#### [Description of the task]
Set down each line of the listing exactly as it reads.

#### [Input data]
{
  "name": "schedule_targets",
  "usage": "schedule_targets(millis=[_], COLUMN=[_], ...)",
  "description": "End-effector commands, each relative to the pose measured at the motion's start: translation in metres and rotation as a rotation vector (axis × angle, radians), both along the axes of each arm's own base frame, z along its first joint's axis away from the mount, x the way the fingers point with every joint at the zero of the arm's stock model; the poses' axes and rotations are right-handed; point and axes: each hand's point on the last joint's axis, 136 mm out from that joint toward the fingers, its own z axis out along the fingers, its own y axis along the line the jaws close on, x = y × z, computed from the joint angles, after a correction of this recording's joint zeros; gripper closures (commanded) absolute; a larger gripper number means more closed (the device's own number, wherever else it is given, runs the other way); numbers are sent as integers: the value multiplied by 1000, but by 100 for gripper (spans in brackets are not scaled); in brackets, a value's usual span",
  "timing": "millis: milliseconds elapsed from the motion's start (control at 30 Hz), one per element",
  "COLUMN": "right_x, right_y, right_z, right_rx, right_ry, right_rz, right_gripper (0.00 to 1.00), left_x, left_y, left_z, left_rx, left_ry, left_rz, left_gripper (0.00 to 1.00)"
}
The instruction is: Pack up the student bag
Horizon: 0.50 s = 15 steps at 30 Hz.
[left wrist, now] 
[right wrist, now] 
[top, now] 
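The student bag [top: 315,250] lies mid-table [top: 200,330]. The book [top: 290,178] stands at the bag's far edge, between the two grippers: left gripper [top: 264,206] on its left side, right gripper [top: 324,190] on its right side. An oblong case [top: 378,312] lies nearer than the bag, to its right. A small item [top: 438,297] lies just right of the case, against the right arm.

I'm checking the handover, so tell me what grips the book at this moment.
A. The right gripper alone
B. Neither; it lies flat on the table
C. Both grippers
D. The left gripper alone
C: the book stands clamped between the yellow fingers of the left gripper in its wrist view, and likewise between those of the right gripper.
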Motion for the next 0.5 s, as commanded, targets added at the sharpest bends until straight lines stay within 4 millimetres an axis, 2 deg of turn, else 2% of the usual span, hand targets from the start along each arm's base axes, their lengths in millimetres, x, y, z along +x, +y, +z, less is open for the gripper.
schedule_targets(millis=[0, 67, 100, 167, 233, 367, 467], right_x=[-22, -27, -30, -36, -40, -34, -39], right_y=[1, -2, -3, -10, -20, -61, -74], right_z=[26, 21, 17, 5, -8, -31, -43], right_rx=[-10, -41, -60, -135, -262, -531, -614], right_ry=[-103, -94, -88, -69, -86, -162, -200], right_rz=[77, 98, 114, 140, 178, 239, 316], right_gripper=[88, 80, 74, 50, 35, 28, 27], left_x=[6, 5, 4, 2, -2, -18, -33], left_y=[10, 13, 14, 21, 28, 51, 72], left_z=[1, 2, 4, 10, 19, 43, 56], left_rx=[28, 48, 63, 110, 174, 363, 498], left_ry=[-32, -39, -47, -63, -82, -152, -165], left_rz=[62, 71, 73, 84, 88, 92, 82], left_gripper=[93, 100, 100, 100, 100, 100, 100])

#### [Answer to the exercise]
{
  "name": "schedule_targets",
  "usage": "schedule_targets(millis=[_], COLUMN=[_], ...)",
  "description": "End-effector commands, each relative to the pose measured at the motion's start: translation in metres and rotation as a rotation vector (axis × angle, radians), both along the axes of each arm's own base frame, z along its first joint's axis away from the mount, x the way the fingers point with every joint at the zero of the arm's stock model; the poses' axes and rotations are right-handed; point and axes: each hand's point on the last joint's axis, 136 mm out from that joint toward the fingers, its own z axis out along the fingers, its own y axis along the line the jaws close on, x = y × z, computed from the joint angles, after a correction of this recording's joint zeros; gripper closures (commanded) absolute; a larger gripper number means more closed (the device's own number, wherever else it is given, runs the other way); numbers are sent as integers: the value multiplied by 1000, but by 100 for gripper (spans in brackets are not scaled); in brackets, a value's usual span",
  "timing": "millis: milliseconds elapsed from the motion's start (control at 30 Hz), one per element",
  "COLUMN": "right_x, right_y, right_z, right_rx, right_ry, right_rz, right_gripper (0.00 to 1.00), left_x, left_y, left_z, left_rx, left_ry, left_rz, left_gripper (0.00 to 1.00)"
}
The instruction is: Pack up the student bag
Horizon: 0.50 s = 15 steps at 30 Hz.
[left wrist, now] 
[right wrist, now] 
[top, now] 
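The student bag [top: 315,250] lies mid-table [top: 200,330]. The book [top: 290,178] stands at the bag's far edge, between the two grippers: left gripper [top: 264,206] on its left side, right gripper [top: 324,190] on its right side. An oblong case [top: 378,312] lies nearer than the bag, to its right. A small item [top: 438,297] lies just right of the case, against the right arm.

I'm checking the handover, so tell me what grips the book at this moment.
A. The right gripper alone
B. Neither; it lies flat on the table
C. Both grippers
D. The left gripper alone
C: the book stands clamped between the yellow fingers of the left gripper in its wrist view, and likewise between those of the right gripper.
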Motion for the next 0.5 s, as commanded, targets added at the sharpest bends until straight lines stay within 4 millimetres an axis, 2 deg of turn, else 2% of the usual span, hand targets from the start along each arm's base axes, their lengths in millimetres, x, y, z along +x, +y, +z, less is open for the gripper.
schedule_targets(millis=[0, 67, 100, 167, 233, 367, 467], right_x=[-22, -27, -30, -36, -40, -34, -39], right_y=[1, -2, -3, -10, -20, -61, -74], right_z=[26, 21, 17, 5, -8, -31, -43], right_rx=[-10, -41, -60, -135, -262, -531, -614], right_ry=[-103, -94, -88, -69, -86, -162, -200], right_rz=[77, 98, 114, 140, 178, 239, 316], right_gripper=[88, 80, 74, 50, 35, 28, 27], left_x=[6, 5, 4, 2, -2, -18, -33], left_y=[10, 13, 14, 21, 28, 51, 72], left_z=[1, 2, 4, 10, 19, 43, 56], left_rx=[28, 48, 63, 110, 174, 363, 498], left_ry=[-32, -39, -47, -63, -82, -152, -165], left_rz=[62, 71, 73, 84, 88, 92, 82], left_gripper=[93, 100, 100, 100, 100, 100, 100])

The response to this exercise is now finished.